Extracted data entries
Segment Open
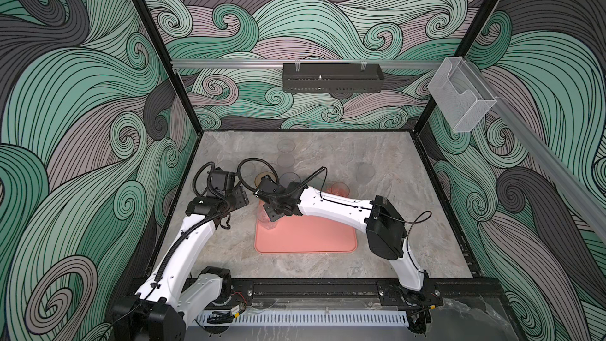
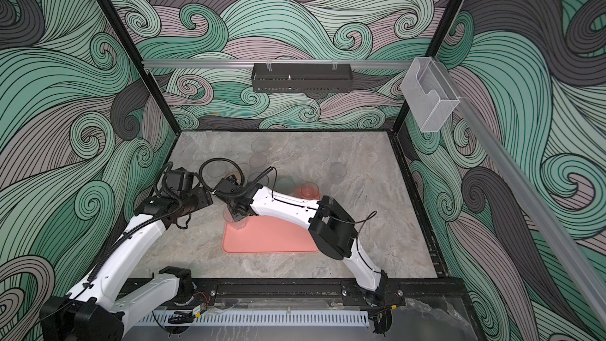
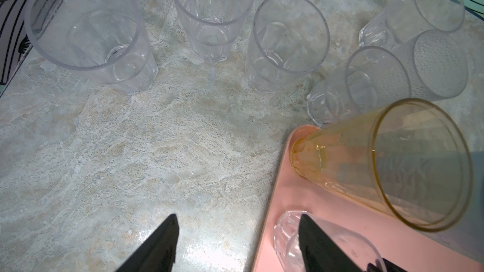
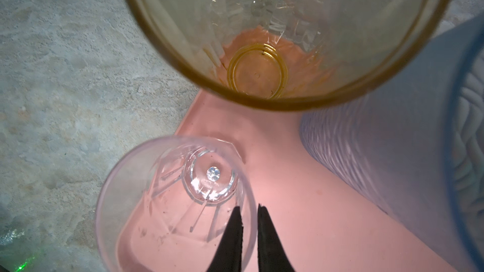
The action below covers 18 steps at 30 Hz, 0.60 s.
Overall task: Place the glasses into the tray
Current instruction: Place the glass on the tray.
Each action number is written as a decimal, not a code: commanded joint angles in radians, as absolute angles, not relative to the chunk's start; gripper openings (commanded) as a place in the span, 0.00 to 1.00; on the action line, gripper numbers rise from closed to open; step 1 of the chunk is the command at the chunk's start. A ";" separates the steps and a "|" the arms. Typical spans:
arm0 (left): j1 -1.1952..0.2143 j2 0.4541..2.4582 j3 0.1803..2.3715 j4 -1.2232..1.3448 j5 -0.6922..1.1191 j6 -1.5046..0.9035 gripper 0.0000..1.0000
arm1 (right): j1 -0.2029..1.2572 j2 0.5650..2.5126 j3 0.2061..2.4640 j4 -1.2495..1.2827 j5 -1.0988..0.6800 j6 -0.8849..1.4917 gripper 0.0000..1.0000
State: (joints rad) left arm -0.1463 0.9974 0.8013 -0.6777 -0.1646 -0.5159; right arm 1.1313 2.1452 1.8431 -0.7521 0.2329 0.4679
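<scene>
In the right wrist view the right gripper (image 4: 250,209) sits at the lower middle of the frame. Its two black fingers straddle the rim wall of a clear glass (image 4: 175,205), one inside the mouth and one outside. They stand very close together, and we cannot tell whether they pinch the wall or are free of it.

The glass stands upright on the tray (image 4: 288,174) by its left edge, with its mouth toward the camera. Its long axis runs up toward the pincer, so we judge a withdrawal must go straight up. The amber glass (image 4: 262,35) stands just above it in frame.

In the left wrist view the left gripper (image 3: 237,217) is spread wide and empty. The clear glasses on the table (image 3: 288,40) stand upright across the upper frame, so we judge the left arm nearer them.
</scene>
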 commanded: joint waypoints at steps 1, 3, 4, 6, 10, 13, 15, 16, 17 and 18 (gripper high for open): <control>-0.146 1.005 0.838 -0.677 -0.174 -0.507 0.75 | 1.135 2.106 1.836 -0.731 0.214 0.448 0.19; -0.146 1.017 0.856 -0.678 -0.174 -0.502 0.75 | 1.131 2.077 1.835 -0.730 0.208 0.443 0.22; -0.146 1.024 0.867 -0.682 -0.178 -0.495 0.75 | 1.131 2.058 1.831 -0.731 0.207 0.441 0.24; -0.146 1.032 0.897 -0.695 -0.191 -0.474 0.75 | 1.124 2.016 1.818 -0.727 0.213 0.431 0.27; -0.145 1.055 0.994 -0.731 -0.220 -0.394 0.75 | 1.093 1.928 1.796 -0.723 0.218 0.404 0.31; -0.145 1.084 1.066 -0.748 -0.228 -0.350 0.75 | 1.061 1.876 1.799 -0.723 0.217 0.382 0.33; -0.146 1.100 1.098 -0.747 -0.235 -0.335 0.75 | 1.033 1.847 1.798 -0.711 0.213 0.374 0.35; -0.146 1.113 1.109 -0.741 -0.242 -0.333 0.75 | 1.017 1.837 1.801 -0.705 0.215 0.368 0.36; -0.144 1.126 1.119 -0.731 -0.242 -0.334 0.75 | 0.998 1.835 1.809 -0.704 0.216 0.360 0.37; -0.145 1.140 1.126 -0.721 -0.233 -0.333 0.76 | 0.980 1.838 1.818 -0.703 0.211 0.354 0.38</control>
State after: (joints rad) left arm -0.1463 1.1061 1.0935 -0.7040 -0.2096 -0.3695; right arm 1.0206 1.8324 1.8023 -0.7082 0.2070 0.3874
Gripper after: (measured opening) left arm 0.755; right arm 0.371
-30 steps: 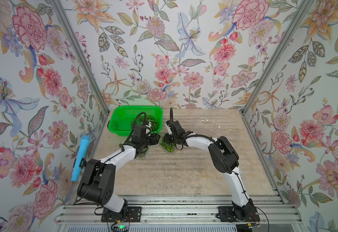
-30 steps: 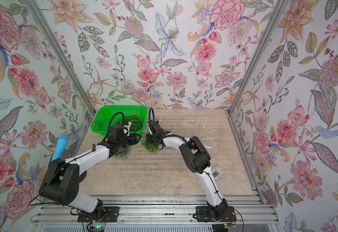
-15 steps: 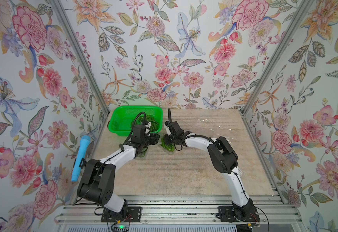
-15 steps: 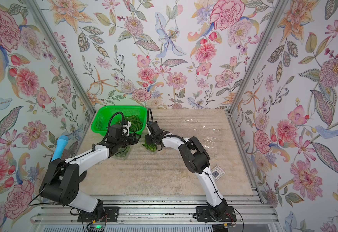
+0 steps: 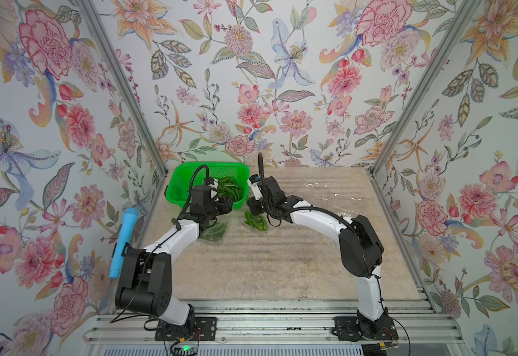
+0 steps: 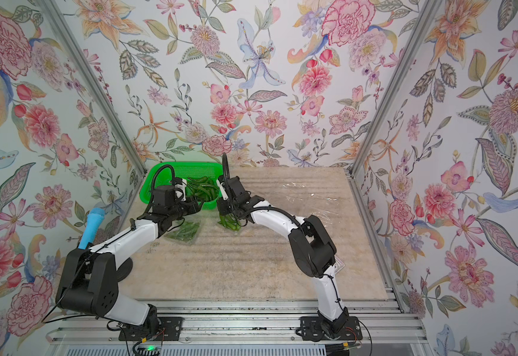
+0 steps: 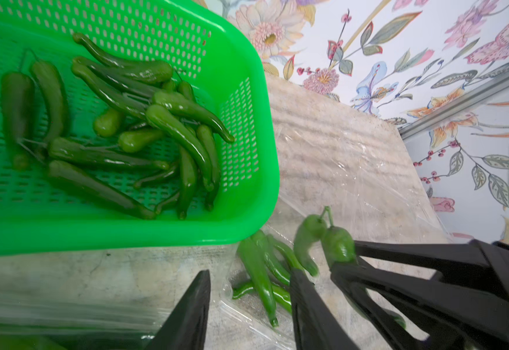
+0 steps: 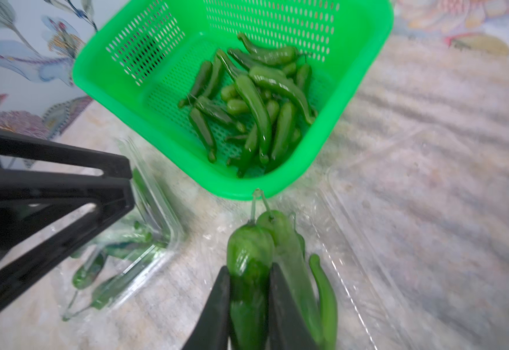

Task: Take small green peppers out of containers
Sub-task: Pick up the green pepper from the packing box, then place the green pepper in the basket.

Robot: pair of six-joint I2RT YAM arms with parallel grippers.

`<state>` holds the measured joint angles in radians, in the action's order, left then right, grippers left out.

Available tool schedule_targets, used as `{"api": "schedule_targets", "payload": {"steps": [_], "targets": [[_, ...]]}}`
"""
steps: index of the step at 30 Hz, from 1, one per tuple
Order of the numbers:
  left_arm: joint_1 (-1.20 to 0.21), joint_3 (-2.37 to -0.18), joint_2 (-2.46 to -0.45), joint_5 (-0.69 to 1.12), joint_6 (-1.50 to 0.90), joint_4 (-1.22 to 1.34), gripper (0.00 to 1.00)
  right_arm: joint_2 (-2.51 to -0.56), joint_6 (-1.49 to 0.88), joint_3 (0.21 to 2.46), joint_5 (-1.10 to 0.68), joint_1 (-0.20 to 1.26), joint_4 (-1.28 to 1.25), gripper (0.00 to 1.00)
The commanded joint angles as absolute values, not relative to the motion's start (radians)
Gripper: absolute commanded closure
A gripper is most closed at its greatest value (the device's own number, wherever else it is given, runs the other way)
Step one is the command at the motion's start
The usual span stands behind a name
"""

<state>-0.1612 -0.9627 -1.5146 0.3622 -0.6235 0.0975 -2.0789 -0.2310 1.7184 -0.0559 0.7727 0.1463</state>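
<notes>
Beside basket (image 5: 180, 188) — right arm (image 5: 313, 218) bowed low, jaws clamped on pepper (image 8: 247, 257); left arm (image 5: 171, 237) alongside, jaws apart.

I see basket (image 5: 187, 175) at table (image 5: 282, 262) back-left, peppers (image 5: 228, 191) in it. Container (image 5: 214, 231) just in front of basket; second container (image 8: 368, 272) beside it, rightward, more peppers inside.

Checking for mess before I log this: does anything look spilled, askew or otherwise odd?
Nothing looks spilled. One oddity: the right gripper has its jaws shut on one pepper, but a second pepper clings beside it, stems touching, so both may lift together.
</notes>
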Motion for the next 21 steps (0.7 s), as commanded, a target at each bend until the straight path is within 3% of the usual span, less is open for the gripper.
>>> {"api": "schedule_targets", "payload": {"steps": [1, 6, 9, 10, 11, 12, 16, 21], "targets": [[-0.114, -1.014, -1.49, 0.364, -0.606, 0.115, 0.54, -2.155, -0.176, 1.86, -0.12, 0.757, 0.15, 0.94], [-0.089, -1.095, -1.55, 0.385, -0.601, 0.113, 0.54, -2.403, -0.157, 2.232, -0.228, 0.721, 0.206, 0.92], [-0.089, -1.115, -1.597, 0.4, -0.606, 0.121, 0.54, -2.6, -0.167, 2.531, -0.293, 0.7, 0.274, 0.84], [-0.09, -1.114, -1.606, 0.404, -0.609, 0.124, 0.54, -2.663, -0.181, 2.62, -0.305, 0.693, 0.281, 0.79], [-0.089, -1.113, -1.611, 0.408, -0.611, 0.127, 0.54, -2.712, -0.189, 2.692, -0.307, 0.686, 0.284, 0.62], [-0.09, -1.11, -1.615, 0.409, -0.613, 0.129, 0.54, -2.746, -0.19, 2.733, -0.31, 0.681, 0.285, 0.56], [-0.089, -1.073, -1.606, 0.404, -0.609, 0.129, 0.54, -2.742, -0.199, 2.714, -0.307, 0.654, 0.249, 0.52], [-0.091, -1.004, -1.571, 0.398, -0.613, 0.124, 0.54, -2.568, -0.107, 2.481, -0.294, 0.653, 0.173, 0.53]]}}
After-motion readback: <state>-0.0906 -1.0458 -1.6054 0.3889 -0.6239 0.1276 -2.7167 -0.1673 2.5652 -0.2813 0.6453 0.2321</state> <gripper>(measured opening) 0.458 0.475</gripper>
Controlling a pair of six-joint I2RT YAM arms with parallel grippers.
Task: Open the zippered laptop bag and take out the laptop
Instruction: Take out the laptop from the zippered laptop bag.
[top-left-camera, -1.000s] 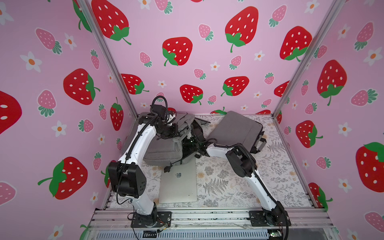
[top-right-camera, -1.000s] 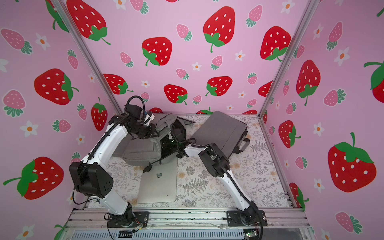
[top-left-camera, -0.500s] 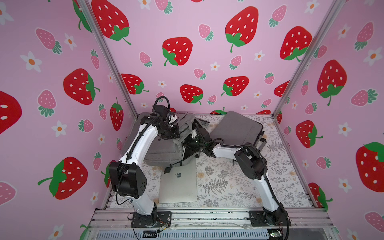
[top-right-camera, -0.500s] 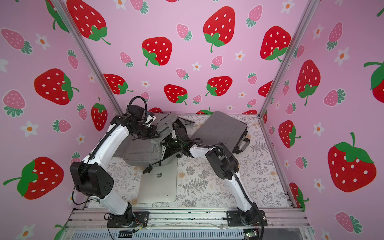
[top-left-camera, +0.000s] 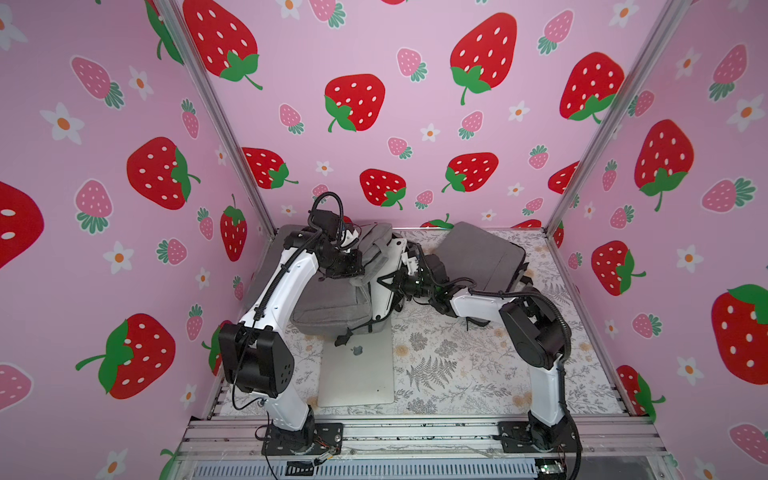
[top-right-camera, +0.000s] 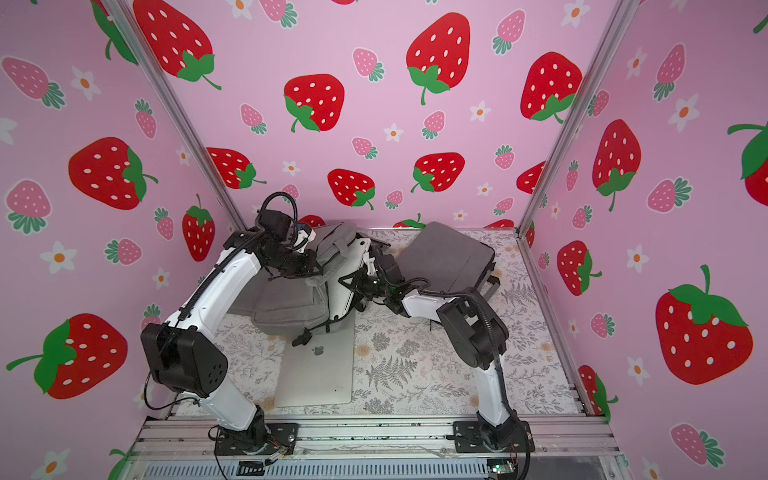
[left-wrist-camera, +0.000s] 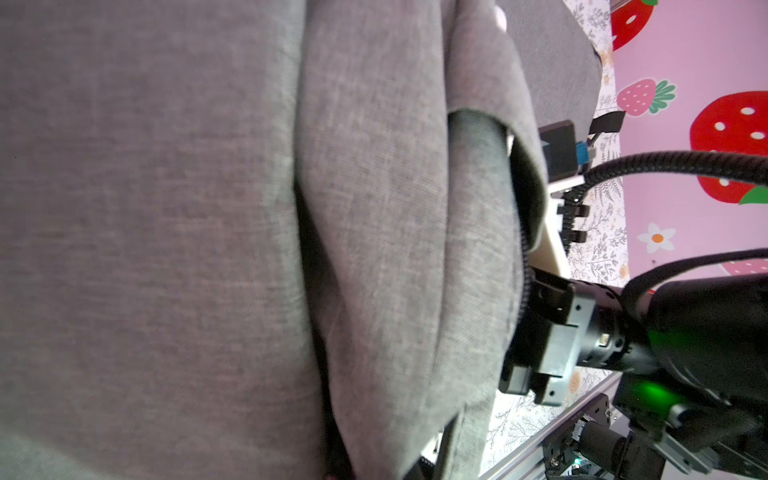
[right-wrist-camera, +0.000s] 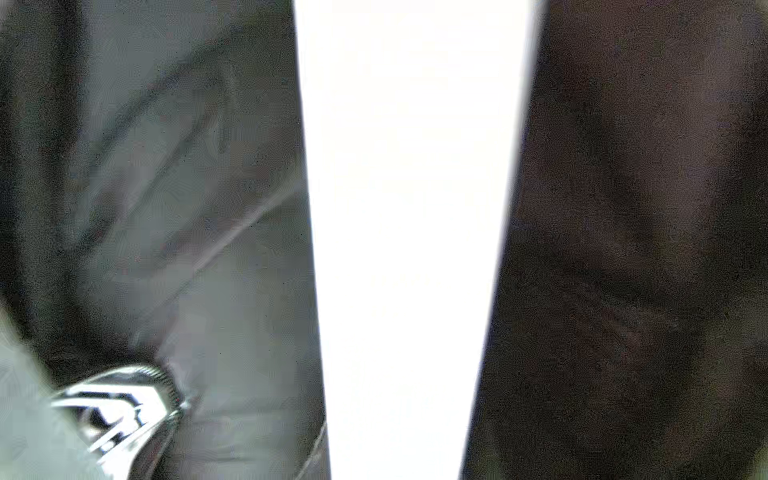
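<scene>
so laptop bag (top-left-camera: 328, 303) open w/ laptop (top-left-camera: 380, 297) partly inside

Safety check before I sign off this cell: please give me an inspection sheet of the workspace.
Surface: floral tablecloth, flat, nothing spilled.
Job's things: grey laptop bag raised at its open end; silver laptop tilted, partly out of it.
Clutter: second silver laptop flat at the front, far edge under the bag; second grey bag at the back.
Tools: left tool shut on the bag's fabric; right tool shut on the tilted laptop's edge.
Cables: black conduit loops above the left wrist; no snag seen.
Surroundings: strawberry-print walls; aluminium rail in front.
</scene>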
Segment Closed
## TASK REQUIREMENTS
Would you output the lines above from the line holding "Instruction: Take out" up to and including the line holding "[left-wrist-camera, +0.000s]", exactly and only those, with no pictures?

## RESULT BELOW
Instruction: Take out the laptop from the zippered laptop bag.
[top-left-camera, -1.000s] 
[top-right-camera, -1.000s] 
[top-left-camera, -0.500s] 
[top-right-camera, -0.500s] 
[top-left-camera, +0.000s] 
[top-right-camera, +0.000s] 
[left-wrist-camera, +0.000s] 

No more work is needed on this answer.